Thrifts are federal savings associations, which include federal savings banks and savings and loans. They lend more in residential real estate than other banks, which means they are suffering more in this downturn.

Net income as percentage of assets at local thrifts last year was 60 percent lower than that of local non-thrift banks. Two-thirds of local thrifts were in the red in the fourth quarter, and 27 percent have been under a regulatory enforcement action during the past year.

“No question. Times have been hard,” said Arnie Danielson, chairman of Vienna-based Danielson Capital, an investment bank that specializes in community banks. “If the real estate market goes down, thrifts are much more exposed than most banks.”

Thrifts also tend to run leaner with lower overhead and thinner profit margins. As a result, beefing up reserves to account for the surge of troubled loans has been especially painful, Danielson said.

Historically, the loans made by thrifts tended to be home mortgages. But lending restrictions once imposed on thrifts have been eased over the years, and today many operate like national banks, heavily involved in commercial real estate and construction and land development loans.
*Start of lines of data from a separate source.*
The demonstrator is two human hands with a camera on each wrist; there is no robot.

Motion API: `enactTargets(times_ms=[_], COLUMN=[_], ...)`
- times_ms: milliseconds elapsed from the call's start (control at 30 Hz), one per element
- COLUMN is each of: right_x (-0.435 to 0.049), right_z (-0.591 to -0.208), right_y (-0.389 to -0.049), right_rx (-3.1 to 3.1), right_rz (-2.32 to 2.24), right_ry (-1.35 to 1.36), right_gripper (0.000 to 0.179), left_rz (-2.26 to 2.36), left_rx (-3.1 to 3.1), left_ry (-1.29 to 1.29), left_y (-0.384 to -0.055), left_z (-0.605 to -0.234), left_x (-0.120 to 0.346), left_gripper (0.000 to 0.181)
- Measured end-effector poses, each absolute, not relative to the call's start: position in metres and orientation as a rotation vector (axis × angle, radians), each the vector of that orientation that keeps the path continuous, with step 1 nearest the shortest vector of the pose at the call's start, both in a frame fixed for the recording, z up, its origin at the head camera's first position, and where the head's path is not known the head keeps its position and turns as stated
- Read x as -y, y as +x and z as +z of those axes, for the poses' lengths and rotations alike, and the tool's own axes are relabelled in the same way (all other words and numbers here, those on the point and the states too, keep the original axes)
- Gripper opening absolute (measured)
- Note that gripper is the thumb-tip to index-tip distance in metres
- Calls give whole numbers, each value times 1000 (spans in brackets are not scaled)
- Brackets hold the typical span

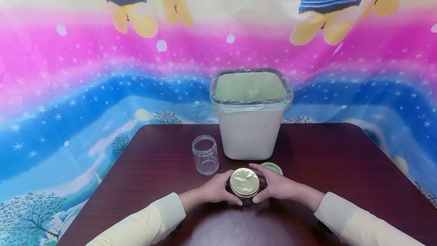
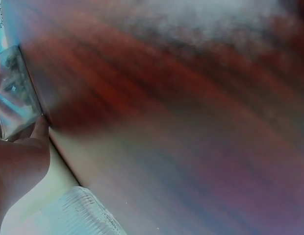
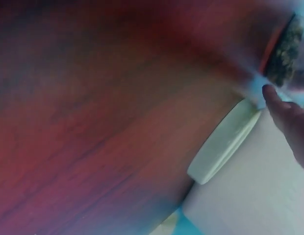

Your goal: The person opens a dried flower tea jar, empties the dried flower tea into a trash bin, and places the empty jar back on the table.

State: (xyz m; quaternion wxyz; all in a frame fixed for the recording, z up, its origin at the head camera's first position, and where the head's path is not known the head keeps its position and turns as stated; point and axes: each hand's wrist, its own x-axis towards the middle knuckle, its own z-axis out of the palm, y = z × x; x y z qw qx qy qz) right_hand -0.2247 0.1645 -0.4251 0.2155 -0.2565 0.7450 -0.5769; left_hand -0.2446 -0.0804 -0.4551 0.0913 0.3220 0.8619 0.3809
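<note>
A clear jar topped with a crinkled gold foil seal [image 1: 244, 181] stands upright near the middle of the table, between both hands. From the left, my left hand [image 1: 217, 190] grips it, thumb at the front. My right hand [image 1: 278, 185] holds the opposite side, its thumb near the front and a finger reaching behind. Dark, lumpy contents show through the jar [image 3: 286, 54] in the right wrist view. The left wrist view catches only part of the jar [image 2: 15, 93] at its left edge. Just behind the right hand lies a pale green round lid [image 1: 272, 167], partly covered by it.
An open, clear jar [image 1: 206, 158] without a lid stands behind the left hand. At the back, a light-coloured trash bin [image 1: 250, 136] lined with a clear bag rises above the dark wooden table [image 1: 164, 151]. A printed cloth [image 1: 85, 67] hangs behind the table.
</note>
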Motion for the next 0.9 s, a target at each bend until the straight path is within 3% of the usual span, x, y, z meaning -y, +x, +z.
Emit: enactTargets(times_ms=[300, 567, 900], right_x=[-142, -129, -133], right_z=[-421, -426, -429], right_y=[-191, -181, -184], right_rx=[-2300, -2509, -2473], right_rz=[-1729, -1693, -1724], right_ry=[-518, -314, -391], right_gripper=[99, 91, 85], left_rz=[1152, 1143, 1142], left_rx=[-2547, -2559, -2555], left_ry=[957, 964, 957], left_y=[-244, -244, -244], left_z=[-455, -456, -455], left_x=[81, 80, 80], left_gripper=[77, 78, 79])
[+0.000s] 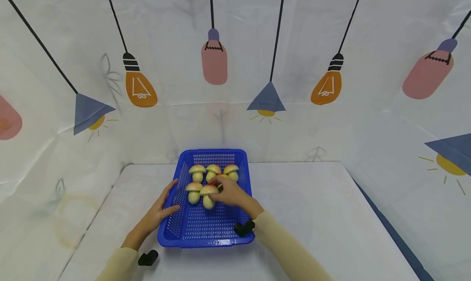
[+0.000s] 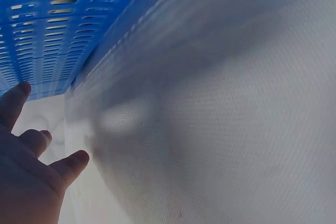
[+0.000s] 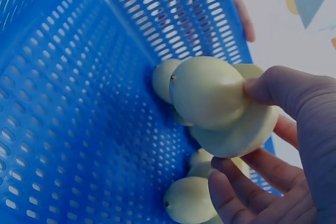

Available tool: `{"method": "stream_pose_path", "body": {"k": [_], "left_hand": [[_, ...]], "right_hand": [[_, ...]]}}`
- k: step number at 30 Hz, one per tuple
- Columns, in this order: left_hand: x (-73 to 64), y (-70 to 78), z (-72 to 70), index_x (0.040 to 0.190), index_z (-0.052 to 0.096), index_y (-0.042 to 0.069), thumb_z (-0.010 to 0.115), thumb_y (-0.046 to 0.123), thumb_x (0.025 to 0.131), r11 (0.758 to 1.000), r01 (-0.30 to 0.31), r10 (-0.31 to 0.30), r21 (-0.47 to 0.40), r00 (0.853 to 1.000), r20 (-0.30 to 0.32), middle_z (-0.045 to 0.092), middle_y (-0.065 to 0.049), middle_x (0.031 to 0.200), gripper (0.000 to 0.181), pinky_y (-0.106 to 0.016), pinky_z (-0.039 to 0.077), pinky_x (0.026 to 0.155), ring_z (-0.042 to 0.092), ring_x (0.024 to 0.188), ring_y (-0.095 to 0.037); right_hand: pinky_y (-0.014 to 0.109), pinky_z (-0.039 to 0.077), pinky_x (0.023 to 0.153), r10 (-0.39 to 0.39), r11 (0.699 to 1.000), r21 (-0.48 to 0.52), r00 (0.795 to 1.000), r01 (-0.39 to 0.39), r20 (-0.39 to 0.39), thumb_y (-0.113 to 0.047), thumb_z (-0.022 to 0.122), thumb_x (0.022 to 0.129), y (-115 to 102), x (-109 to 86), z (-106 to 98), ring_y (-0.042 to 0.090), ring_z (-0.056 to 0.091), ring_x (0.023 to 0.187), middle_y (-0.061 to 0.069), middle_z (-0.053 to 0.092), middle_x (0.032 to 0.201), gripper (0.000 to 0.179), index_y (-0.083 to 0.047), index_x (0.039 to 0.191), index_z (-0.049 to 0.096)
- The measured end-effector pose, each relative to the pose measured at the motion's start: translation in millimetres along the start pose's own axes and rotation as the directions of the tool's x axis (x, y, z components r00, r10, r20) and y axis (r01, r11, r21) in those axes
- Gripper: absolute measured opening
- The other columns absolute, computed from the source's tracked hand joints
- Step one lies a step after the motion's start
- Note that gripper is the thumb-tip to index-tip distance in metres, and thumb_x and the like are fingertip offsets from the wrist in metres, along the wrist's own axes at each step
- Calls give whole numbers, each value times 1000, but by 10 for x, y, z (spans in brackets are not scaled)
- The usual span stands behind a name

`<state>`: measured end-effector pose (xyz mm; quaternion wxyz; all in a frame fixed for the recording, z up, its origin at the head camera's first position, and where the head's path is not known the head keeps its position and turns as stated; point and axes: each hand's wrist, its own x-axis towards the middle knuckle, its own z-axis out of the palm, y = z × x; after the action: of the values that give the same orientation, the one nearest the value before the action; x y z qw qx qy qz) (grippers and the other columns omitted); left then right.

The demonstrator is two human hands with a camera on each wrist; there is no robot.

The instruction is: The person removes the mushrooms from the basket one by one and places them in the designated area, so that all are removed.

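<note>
In the head view my right hand [image 1: 229, 193] reaches into a blue plastic basket [image 1: 206, 242] and pinches a toy mushroom [image 1: 209, 202] with a reddish-yellow cap and pale stem. The right wrist view shows the thumb on this mushroom [image 3: 207, 93] and fingers under its cap. Several similar mushrooms [image 1: 197, 172] stand in the basket's far half, one partly hidden behind the right hand. At the basket's left side, my left hand [image 1: 156, 215] rests with thumb and a fingertip over the rim. Its other fingers [image 2: 71, 167] stretch out spread beside the perforated outer wall.
The basket stands on a white-covered table [image 1: 305, 215], near its back edge. Behind rises a pale wall sheet [image 1: 235, 126] printed with hanging lamps and bulbs. Small black pieces [image 1: 148, 258] show beside both wrists.
</note>
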<state>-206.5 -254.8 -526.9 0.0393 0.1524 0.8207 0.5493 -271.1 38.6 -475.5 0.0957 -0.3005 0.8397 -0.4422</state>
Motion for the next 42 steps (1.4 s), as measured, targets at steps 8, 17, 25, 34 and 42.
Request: {"method": "stream_pose_path", "body": {"k": [8, 17, 25, 34, 42], "left_hand": [[0, 7, -4, 167, 9, 25, 58, 18, 98, 1000, -12, 13, -26, 1000, 20, 6, -27, 170, 85, -66, 48, 96, 36, 140, -60], [0, 15, -6, 167, 9, 25, 58, 21, 98, 999, -3, 4, -42, 1000, 24, 12, -29, 167, 85, -60, 52, 93, 43, 135, -57], [0, 0, -1, 167, 9, 25, 58, 21, 98, 999, 1, 0, -38, 1000, 19, 13, -30, 166, 85, -59, 53, 91, 45, 133, -56], [-4, 5, 7, 167, 8, 27, 58, 22, 98, 999, 22, -21, -39, 1000, 19, 16, -31, 165, 85, -59, 53, 91, 47, 132, -55], [-1, -16, 9, 167, 8, 25, 58, 21, 98, 999, 7, -6, -44, 1000, 20, 15, -31, 165, 85, -58, 53, 90, 46, 132, -56]], "right_hand": [[33, 54, 96, -24, 999, 21, 999, 24, -33, -19, 71, 91, -49, -40, -116, 25, 66, 114, 10, 67, 125, 41, -6, 129, 63], [48, 54, 97, -26, 998, 55, 996, 31, -86, -22, 72, 92, -146, -159, -324, 32, 65, 116, 12, 66, 130, 44, -8, 133, 63], [51, 54, 96, -63, 996, 53, 987, 72, -150, -20, 72, 92, -124, -299, -484, 30, 65, 115, 9, 66, 130, 40, -9, 129, 64], [40, 56, 89, -33, 996, 75, 980, 49, -198, -23, 72, 94, -104, -525, -620, 25, 65, 109, 8, 68, 130, 45, -10, 136, 63], [33, 56, 84, -5, 994, 107, 962, 36, -274, -19, 74, 93, -40, -699, -721, 28, 67, 110, 10, 67, 132, 42, -12, 132, 64]]}}
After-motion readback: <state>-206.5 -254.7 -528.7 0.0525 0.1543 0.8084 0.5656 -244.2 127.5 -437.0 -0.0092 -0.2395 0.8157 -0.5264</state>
Still, home mortgages make up an average of 61 percent of local thrifts’ loans portfolios.

The Washington area has 12 thrifts, ranging in size from Prince George’s Federal Savings Bank with $94 million in assets to Chevy Chase Bank with $16 billion.

Chevy Chase was acquired by Capital One Financial Corp. in February but still operates as a federal savings bank under Capital One’s umbrella, although not for long.
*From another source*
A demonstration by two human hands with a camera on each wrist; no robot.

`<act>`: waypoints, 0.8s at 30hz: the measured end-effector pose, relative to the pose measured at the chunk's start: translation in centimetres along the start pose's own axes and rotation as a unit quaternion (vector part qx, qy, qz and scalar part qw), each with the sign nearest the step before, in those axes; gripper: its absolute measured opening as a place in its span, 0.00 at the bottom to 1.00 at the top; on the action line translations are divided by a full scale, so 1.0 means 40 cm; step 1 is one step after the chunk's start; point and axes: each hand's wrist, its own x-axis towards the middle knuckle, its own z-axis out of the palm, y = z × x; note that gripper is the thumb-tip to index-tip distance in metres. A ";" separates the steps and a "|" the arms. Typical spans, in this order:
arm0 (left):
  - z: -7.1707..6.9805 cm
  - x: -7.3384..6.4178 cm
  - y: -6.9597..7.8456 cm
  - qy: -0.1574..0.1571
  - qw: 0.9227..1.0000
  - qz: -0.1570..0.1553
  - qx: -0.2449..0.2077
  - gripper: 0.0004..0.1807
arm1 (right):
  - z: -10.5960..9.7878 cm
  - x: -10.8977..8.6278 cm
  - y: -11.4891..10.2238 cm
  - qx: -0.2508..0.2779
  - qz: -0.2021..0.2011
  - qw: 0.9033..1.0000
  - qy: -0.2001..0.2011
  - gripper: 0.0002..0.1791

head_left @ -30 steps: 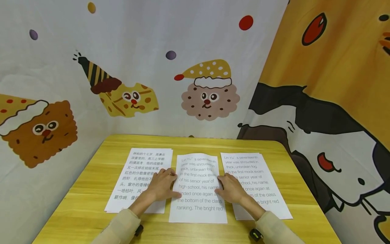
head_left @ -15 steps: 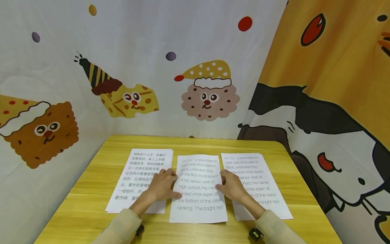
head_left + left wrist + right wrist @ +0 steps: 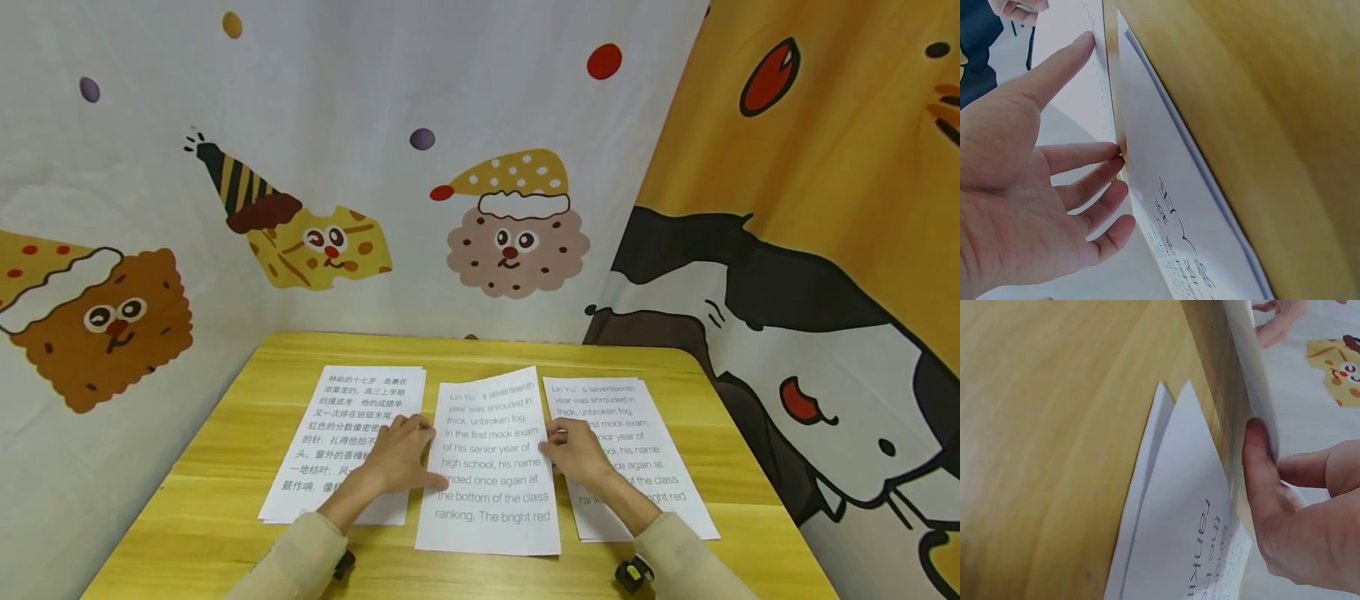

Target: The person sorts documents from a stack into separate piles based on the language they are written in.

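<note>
A white sheet of paper [image 3: 491, 467] printed with English text lies in the middle of the table, its right side raised a little. My right hand [image 3: 581, 454] pinches its right edge between thumb and fingers; the right wrist view shows that edge lifted off the wood. On the sheet's left edge rests my left thumb [image 3: 1063, 69], while the other fingers of my left hand [image 3: 401, 457] extend loosely to the table beside it. Beneath my left forearm lies a stack of Chinese-text sheets [image 3: 345, 433]. Partly under my right hand sits a stack of English-text sheets [image 3: 645, 454].
The yellow wood-grain table [image 3: 487, 575] carries all the papers, with narrow strips of wood between them. A cartoon-printed white curtain [image 3: 337, 67] stands behind its far edge. Another printed curtain [image 3: 690, 167], orange in its upper part, borders the right side.
My right hand has shifted slightly right and raised the middle sheet's right edge, so its upper right corner stands higher. My left hand stays in place.
</note>
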 end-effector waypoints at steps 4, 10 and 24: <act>-0.006 0.003 0.002 0.002 1.000 -0.005 -0.012 0.51 | -0.011 0.008 0.012 0.038 0.005 0.999 -0.006 0.19; -0.013 0.012 0.001 0.012 0.999 -0.021 -0.042 0.43 | -0.022 0.017 0.025 0.075 0.010 0.997 -0.009 0.19; -0.004 0.031 -0.018 0.066 0.981 -0.010 -0.183 0.18 | -0.034 0.018 0.018 0.066 0.008 0.998 0.015 0.20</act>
Chevy Chase applied to convert to a national bank charter and merge that new charter with Capital One’s national bank.

Two other local thrifts, Independence Federal Savings Bank and Colombo Bank, have a pending merger expected to close in the next few months.
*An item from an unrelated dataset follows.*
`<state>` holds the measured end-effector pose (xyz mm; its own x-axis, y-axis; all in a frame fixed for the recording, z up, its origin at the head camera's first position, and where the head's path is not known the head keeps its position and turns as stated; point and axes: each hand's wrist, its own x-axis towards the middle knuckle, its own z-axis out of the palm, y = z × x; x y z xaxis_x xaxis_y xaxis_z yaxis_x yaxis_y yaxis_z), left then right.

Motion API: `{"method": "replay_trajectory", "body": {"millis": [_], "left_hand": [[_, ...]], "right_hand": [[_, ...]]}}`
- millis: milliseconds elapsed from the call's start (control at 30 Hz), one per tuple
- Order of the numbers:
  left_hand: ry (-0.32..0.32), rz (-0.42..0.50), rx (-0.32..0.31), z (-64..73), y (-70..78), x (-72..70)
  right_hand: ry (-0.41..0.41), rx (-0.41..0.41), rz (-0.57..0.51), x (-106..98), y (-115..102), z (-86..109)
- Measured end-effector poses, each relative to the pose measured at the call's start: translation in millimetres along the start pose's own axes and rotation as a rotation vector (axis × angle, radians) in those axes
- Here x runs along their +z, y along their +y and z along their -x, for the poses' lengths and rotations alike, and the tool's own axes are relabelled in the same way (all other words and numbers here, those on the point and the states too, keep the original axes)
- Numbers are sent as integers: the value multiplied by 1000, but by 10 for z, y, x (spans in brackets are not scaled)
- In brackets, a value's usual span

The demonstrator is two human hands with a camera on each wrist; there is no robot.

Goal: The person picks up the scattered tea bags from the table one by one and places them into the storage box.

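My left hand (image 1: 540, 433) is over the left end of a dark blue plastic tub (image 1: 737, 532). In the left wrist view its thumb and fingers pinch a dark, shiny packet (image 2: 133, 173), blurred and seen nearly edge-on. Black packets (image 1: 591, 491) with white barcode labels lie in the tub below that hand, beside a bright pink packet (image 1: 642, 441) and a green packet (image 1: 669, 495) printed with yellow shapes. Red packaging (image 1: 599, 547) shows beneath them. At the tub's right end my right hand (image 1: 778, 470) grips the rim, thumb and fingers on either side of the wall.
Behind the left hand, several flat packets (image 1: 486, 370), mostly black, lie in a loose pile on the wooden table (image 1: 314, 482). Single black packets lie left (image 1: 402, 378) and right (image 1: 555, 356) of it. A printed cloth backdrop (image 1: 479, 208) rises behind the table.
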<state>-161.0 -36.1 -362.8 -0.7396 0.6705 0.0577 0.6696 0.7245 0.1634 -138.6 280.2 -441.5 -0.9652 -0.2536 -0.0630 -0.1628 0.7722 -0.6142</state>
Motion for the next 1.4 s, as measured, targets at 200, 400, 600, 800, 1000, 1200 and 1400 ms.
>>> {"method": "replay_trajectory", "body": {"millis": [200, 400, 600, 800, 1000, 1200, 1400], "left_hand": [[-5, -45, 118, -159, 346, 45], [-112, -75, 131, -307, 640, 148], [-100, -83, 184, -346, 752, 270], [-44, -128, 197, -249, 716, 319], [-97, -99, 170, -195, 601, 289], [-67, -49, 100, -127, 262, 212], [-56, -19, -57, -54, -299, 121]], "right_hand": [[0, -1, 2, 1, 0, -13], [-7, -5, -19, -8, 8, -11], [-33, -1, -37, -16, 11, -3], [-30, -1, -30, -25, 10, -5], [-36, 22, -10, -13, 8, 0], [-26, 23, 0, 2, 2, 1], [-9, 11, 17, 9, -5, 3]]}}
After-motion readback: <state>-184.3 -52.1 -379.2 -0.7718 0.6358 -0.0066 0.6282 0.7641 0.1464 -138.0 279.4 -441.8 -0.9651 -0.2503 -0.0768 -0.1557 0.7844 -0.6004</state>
Greater Atlantic Bank has desperately been looking for a merger partner since its deal to be acquired by a West Virginia bank fell apart in December. Analysts expect that in the not-too-distant future it will be acquired or seized by regulators for violating capital requirements.

Those three deals would leave Washington with about half as many thrifts as it had 10 years ago, a trend that also has played out nationally since the early 1990s.

Danielson says there are fewer thrifts these days because the ones that get acquired are not being replaced by new thrifts.

Only three of the 23 local banks formed in the past 10 years were thrifts, and two of those were set up by thrift veteran Ernie Tressler. He opened his most recent thrift, 1st Commonwealth Bank of Virginia, in Arlington on March 16.

Tressler aside, bankers who haven’t come from thrifts see little upside to starting one, Danielson said. “There are no pluses to thrifts. There’s no advantage. They’re really yesterday’s type of organization.”

Bert Ely, a banking consultant with Alexandria-based Ely & Co., agrees that the decline of thrifts will continue. And eventually, there will be growing pressure to get rid of the thrift bank charter entirely, though it’s hard to say when that might happen, he said.

Not all thrifts have performed poorly. At American Bank, for example, earnings rose 13 percent in 2008 to $3.7 million.

And “we’re having a much better year in 2009 than we did in 2008,” said CEO Jim Plack.

His bank, which has grown quickly the past few years, sees the downturn as an opportunity to buy troubled institutions, Plack said.

American Bank has, however, seen its own share of troubles. The bank was hit with a cease and desist order from its regulator in September for “unsafe and unsound banking practices.”

Plack said the bank has complied with the order and expects to “be through it sooner rather than later.”